Affaire de trafic de titres d’accès au Parc des Princes : cinq interpellations en plein match
Cinq personnes soupçonnées de participer à un vaste trafic de titres d’accès aux salons VIP du Parc des Princes ont été interpellées le 9 avril dernier, alors qu’elles tentaient de vendre ces précieux sésames lors du quart de finale aller de Ligue des Champions opposant le Paris Saint-Germain à Aston Villa. L’enquête, menée sous la direction du service transversal d’agglomération des événements (STADE), fait suite à une plainte déposée par la direction du PSG.

Interpellation suite à une plainte pour escroquerie
Les faits se sont déroulés vers 20 heures, alors que les policiers entouraient quatre complices téméraires et un acheteur qui tentait d’échanger une somme d’argent contre un bracelet permettant l’accès au salon Haussmann. Ce dernier peut accueillir près de 600 personnes et est situé au 4e étage de la tribune Borelli.

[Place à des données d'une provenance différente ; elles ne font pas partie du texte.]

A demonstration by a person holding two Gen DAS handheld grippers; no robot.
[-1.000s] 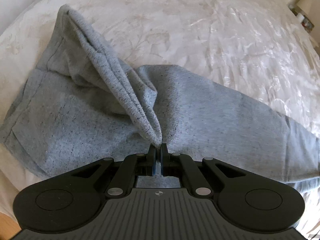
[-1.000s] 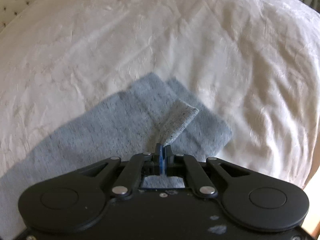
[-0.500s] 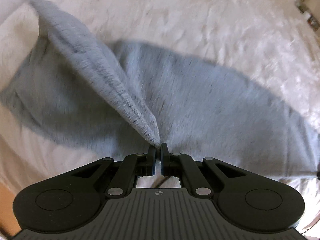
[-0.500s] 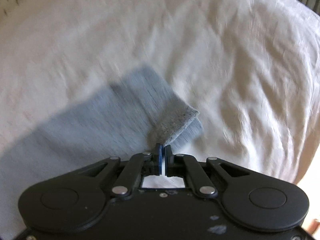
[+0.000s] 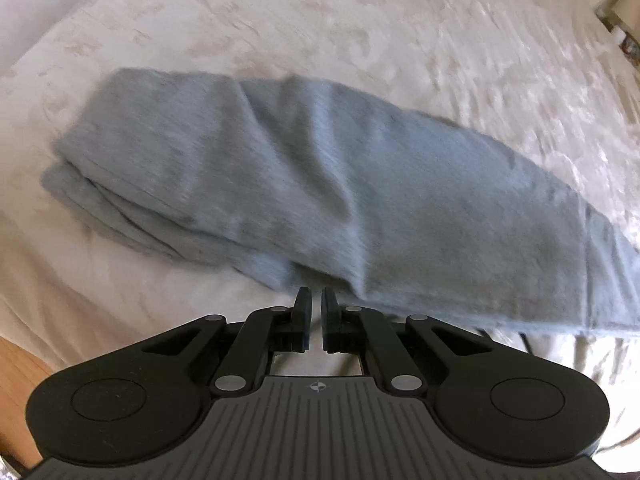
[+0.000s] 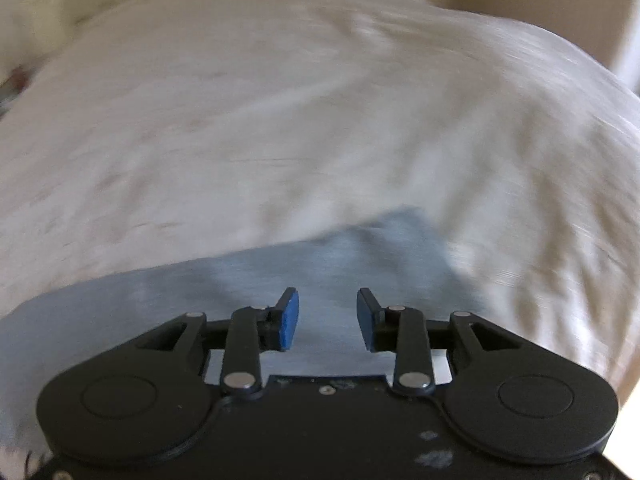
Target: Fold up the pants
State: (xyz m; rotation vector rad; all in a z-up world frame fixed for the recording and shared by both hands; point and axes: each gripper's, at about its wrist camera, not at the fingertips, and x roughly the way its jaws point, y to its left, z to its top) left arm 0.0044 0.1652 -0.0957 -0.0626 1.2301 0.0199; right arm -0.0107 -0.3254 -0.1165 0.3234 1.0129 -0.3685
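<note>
Left gripper (image 5: 312,300): I see a narrow gap, nothing pinched, tips just shy of the grey pants (image 5: 320,184). Right gripper (image 6: 327,304) spread wide, empty, over the pants (image 6: 328,264) on my bedspread (image 6: 280,120).

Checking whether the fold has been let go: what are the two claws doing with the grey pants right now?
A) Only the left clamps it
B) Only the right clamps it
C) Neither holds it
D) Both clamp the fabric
C: the left claw and right claw both show empty gaps, with the pants lying on the bed.
</note>
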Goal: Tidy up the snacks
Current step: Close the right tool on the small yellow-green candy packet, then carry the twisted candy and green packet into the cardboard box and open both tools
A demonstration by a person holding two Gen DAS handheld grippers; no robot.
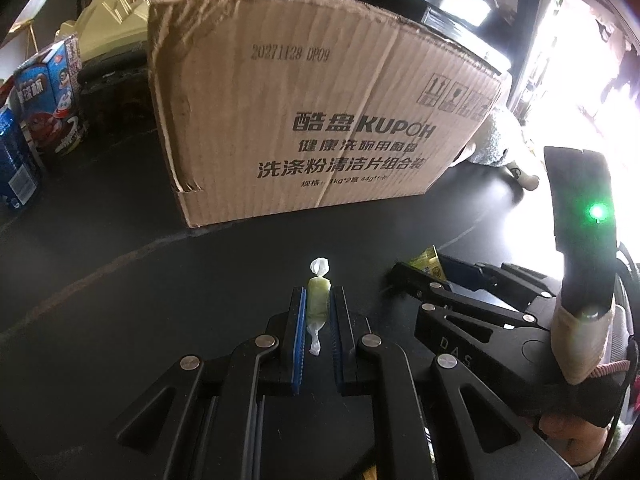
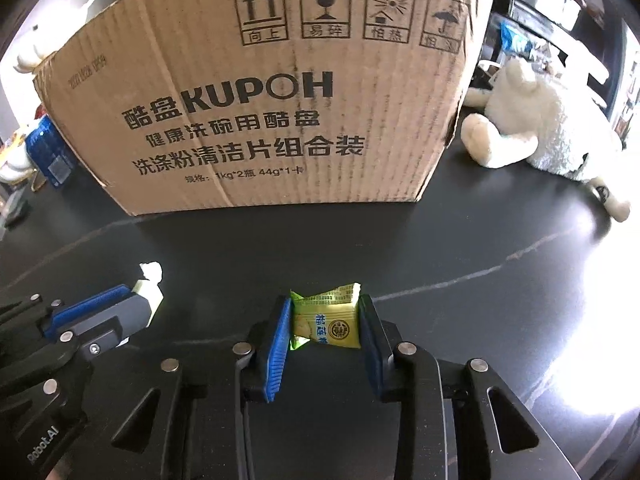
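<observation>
Matt corrugated cardboard box (image 2: 256,92), glossy black tabletop (image 2: 460,248), fluffy plush toy (image 2: 536,120), shiny foil snack pkt (image 2: 326,322).

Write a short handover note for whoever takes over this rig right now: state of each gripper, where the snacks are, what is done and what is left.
Left gripper: shut on a green twist-wrapped candy, just over the black table.
Right gripper: shut on a yellow snack packet; pads press both its sides, low at the table.
Cardboard box stands right behind both grippers; its inside is not visible.
More snack boxes stand left of the box; a plush toy lies to its right.
Done: both items gripped.
Left: probably lift them and place them in the box, then sort the rest.
</observation>
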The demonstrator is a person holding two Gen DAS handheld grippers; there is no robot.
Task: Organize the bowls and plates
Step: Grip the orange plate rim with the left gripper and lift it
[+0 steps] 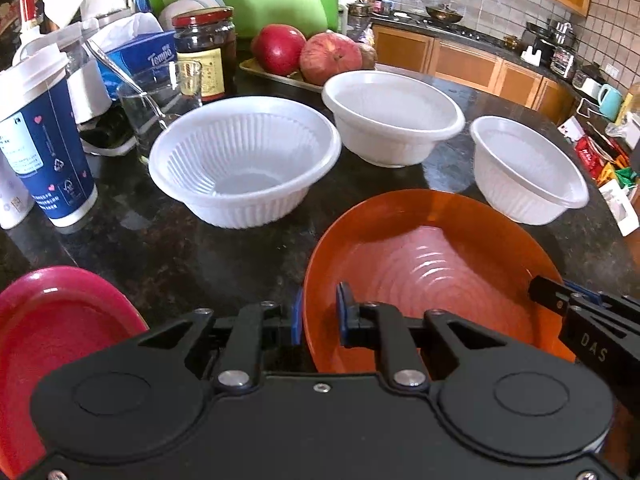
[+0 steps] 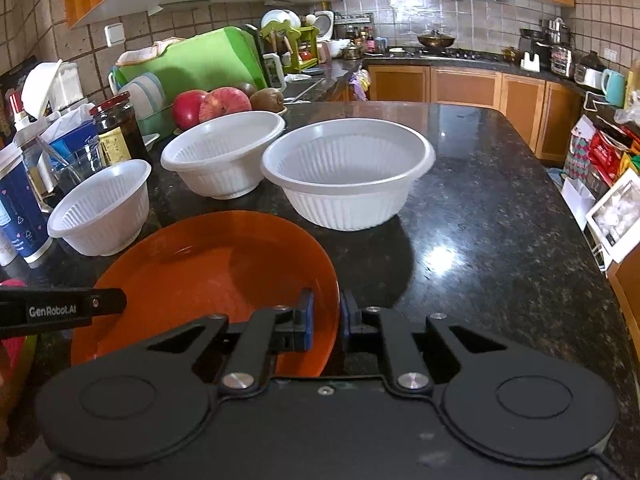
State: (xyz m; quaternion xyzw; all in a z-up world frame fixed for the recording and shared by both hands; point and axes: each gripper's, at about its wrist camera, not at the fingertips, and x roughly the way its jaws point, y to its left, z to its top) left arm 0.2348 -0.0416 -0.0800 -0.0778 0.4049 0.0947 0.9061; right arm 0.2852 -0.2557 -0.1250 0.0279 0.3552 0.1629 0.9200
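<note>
The round orange plastic plate (image 1: 432, 264) sat tilted above the dark speckled stone desk (image 2: 480, 208), gripped at both sides; the left gripper (image 1: 318, 316) had its jaws clenched on the plate's left rim; the right gripper (image 2: 326, 318) pinched the right rim likewise; three white ribbed plastic bowls (image 1: 244, 164) stood beyond, and a red plate (image 1: 52, 340) lay left.

Orange plate (image 2: 208, 272) sits tilted up off the dark counter, three white ribbed bowls (image 2: 348, 172) upright behind it, red plate (image 1: 52, 332) off left.
</note>
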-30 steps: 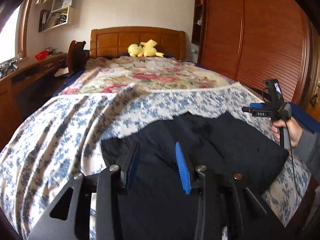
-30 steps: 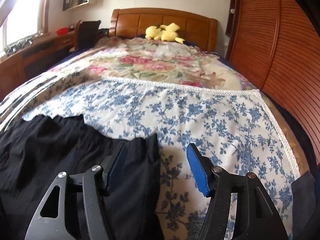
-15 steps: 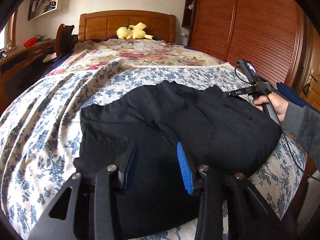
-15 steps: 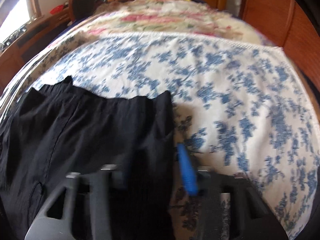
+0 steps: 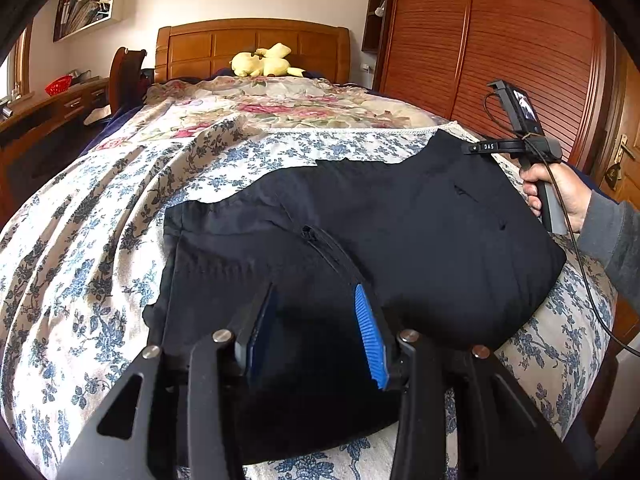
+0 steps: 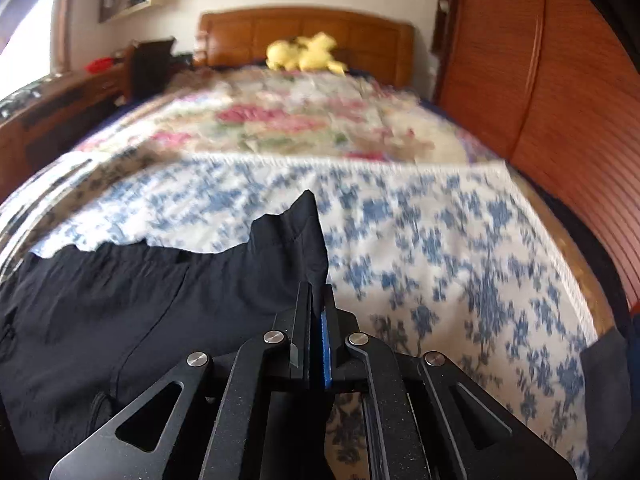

Une information confirmée à Paris Match par une source proche de la direction du PSG. Les cinq suspects sont désormais placés en garde à vue dans le cadre des auditions portant sur leur implication dans cette affaire.
Le problème avait été soulevé par le directeur de la sécurité du Parc début mars, entraînant une enquête rapide sous l’œil vigilant du préfet de police, Laurent Nunez.
Les modalités du trafic
Parmi les interpellés figurent un agent de sécurité chargé du contrôle d’accès au salon ainsi qu’un abonné régulier dans la tribune Borelli. Selon les informations disponibles, l’employé récupérait chaque match divers bracelets non utilisés afin qu’ils soient ensuite revendus clandestinement par son complice à des amateurs désireux d’assister aux rencontres depuis ces espaces privilégiés.
Le prix demandé pour ces accès pouvait atteindre jusqu’à 1 500 euros, particulièrement lors des matchs significatifs tels que ceux disputés en phase éliminatoire européenne.
Un témoin ajoute : Les images de vidéosurveillance ont été mises à disposition des enquêteurs. Les cinq personnes interpellées sont désormais interdites d’entrée au Parc des Princes et seront convoquées en justice.
Le parquet de Paris n’a pas fourni davantage d’informations lorsqu’il a été sollicité sur ce dossier sensible.